=== Activity ===
Using the data below, return every line that holds the word "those".

=== Supplied information ===
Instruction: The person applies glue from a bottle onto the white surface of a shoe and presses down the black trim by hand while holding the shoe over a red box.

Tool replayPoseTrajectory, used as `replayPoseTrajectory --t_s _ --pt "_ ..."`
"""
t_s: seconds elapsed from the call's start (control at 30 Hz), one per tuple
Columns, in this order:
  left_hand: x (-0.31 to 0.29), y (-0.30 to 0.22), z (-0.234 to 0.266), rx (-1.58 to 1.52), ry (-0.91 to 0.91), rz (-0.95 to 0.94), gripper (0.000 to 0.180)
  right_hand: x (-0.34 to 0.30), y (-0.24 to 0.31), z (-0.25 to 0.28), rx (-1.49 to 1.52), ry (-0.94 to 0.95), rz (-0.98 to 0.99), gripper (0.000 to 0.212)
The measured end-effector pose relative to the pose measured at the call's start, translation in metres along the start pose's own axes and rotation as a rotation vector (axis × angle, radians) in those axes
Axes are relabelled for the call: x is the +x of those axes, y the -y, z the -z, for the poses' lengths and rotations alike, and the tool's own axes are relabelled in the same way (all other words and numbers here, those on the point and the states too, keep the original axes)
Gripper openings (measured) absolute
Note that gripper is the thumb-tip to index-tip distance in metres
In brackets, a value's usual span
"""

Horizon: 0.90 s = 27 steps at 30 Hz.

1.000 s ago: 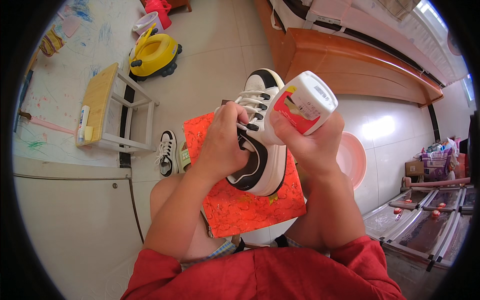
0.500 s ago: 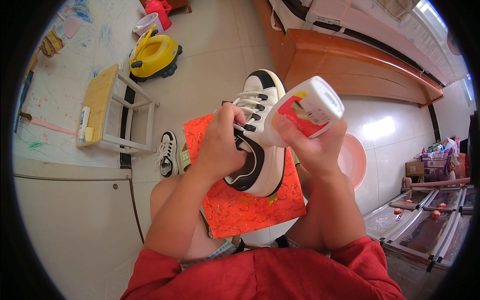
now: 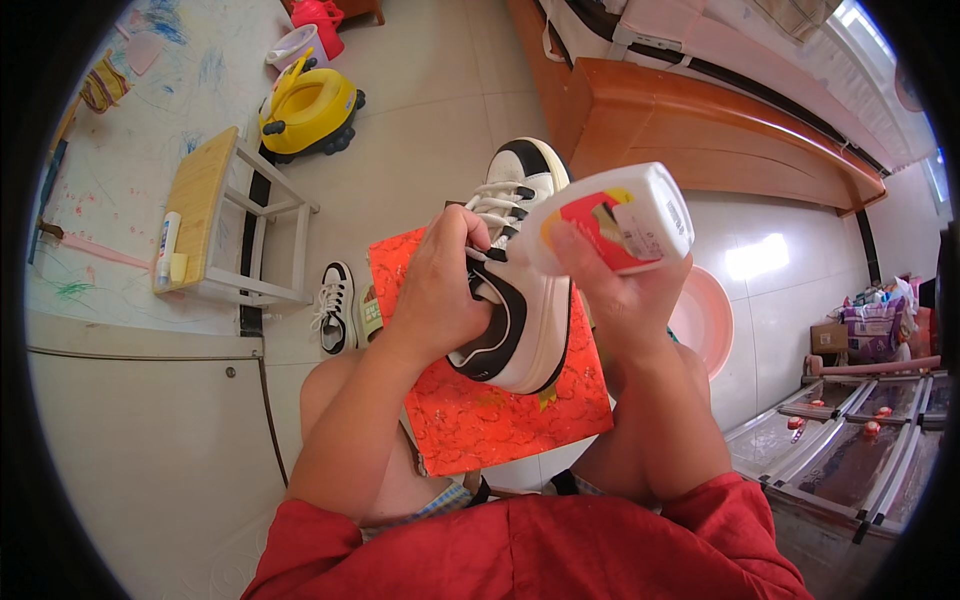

=== Completed task ===
The measured end-effector pose relative to the pose measured at the call's start, translation in metres along the start pose's own axes and rotation as a rotation vector (axis × angle, radians) in those axes
Axes are relabelled for the call: x is the +x of those axes, y the -y, z the -z, for the poses' lengths and rotations alike, and the tool's own axes are relabelled in the same way (all other words and numbers here, those on the point and the states too, keep the original axes)

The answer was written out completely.